Por: Dana Catalina García Trujillo, Estudiante de Comunicación Social y Periodismo
Un ecosistema dura años en regenerarse. El impacto ambiental que hoy atraviesa el mundo no es un chiste, aunque para algunos parezca serlo cuando se les advierte de lo que implica. Construir un estadio en un terreno que destruiría por completo un ecosistema hídrico y el hábitat de miles de especies es, como mínimo, una muestra de falta de compromiso con el medio ambiente. Tal es el caso, de la vil propuesta que presenta Felipe Olave, empresario que con narrativas de “progreso”, “recuperar turismo” e “innovar” planea construir sobre una Isla en el Magdalena, en la ciudad de Neiva, el tan aclamado estadio que años atrás colapsó por mala gestión de recursos para las modificaciones que requería en su infraestructura.
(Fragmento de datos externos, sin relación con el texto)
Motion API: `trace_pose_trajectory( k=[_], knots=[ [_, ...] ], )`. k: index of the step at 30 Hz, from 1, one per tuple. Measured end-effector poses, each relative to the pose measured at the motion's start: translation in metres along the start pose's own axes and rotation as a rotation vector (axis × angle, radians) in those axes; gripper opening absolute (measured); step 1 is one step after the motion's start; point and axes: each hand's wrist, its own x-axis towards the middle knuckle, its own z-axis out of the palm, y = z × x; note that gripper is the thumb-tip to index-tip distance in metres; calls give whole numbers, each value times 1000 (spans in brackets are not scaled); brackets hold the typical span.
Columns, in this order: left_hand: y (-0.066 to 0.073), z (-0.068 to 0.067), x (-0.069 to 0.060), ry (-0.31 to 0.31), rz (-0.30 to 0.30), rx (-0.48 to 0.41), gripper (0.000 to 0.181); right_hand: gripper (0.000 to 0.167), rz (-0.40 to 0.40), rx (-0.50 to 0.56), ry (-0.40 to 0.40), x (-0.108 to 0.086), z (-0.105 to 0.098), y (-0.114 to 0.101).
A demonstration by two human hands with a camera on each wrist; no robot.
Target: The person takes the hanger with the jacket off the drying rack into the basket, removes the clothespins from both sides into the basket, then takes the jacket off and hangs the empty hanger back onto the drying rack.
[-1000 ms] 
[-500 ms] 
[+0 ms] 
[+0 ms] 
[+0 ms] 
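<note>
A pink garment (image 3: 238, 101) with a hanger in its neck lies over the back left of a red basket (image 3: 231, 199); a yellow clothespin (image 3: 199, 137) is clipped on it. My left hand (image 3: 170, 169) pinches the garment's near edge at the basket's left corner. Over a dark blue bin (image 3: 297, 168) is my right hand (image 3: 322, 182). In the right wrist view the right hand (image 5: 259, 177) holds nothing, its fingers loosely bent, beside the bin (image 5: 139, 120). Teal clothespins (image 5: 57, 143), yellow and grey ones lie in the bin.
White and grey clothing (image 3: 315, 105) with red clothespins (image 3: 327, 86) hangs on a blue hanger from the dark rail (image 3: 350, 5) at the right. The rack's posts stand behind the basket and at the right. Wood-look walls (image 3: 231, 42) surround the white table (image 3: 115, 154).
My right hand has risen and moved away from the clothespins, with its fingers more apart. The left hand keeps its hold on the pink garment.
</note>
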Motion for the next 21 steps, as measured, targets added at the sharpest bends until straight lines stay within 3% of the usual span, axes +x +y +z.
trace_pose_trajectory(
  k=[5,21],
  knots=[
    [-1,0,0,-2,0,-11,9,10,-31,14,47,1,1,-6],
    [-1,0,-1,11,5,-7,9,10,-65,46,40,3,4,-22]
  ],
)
La situación se ha puesto sobre la agenda del día. Las redes han sido testigos de cómo esto ha fomentado una división masiva en la comunidad. Por un lado, están quienes argumentan que “es hora de que Neiva se modernice”, mientras que, por el otro lado, están aquellos que rechazan la idea de construir sobre un recurso tan vital para la existencia.
Pero, lo que está claro, es que existen terrenos en los cuales se puede construir de manera más amigable con el medio ambiente, el cual hoy pasa factura en sus temperaturas elevadas, cambios climáticos repentinos e incendios. Ya que, no es la primera vez que la naturaleza nos advierte, consiste en hacer memoria, puesto que hace poco más de un año estuvo la coyuntura de la activación de múltiples incendios forestales en varios municipios del Huila, afectando de manera directa a comunidades, recursos e impactando en el territorio.
En la ciudad de Neiva, tras el colapso de una parte de la infraestructura del Estadio Guillermo Plazas Alcid, este se ha prestado como estrategia política de quienes pretenden llegar al poder. Un ejemplo no muy lejano, fue la del actual gobernador Rodrigo Villalba, que con la frase casi que de cajón ganó en las urnas: “recuperemos el estadio de Neiva” y, que a mi parecer, es un discurso muy similar al que comparte Olave, exponiendo populismos, para conseguir lo que quieren y financiar sus intereses.
Es cierto, que si bien, la ciudadanía necesita un estadio, ¿no es más viable reconstruir e invertir esos 50,000 millones en lo que un día desmoronó por mala gestión? Puesto que, como lo afirman científicos y ambientalistas con una lista de argumentos interminables, es un proyecto inviable por su ubicación y el posible impacto ambiental que tendría. Propongo entonces que se abra un debate con argumentos sólidos sobre si es necesario arrasar con el hábitat de miles de especies a cambio de un “progreso” que solo refleja la sed insaciable de intereses políticos y una vez más de unas minorías.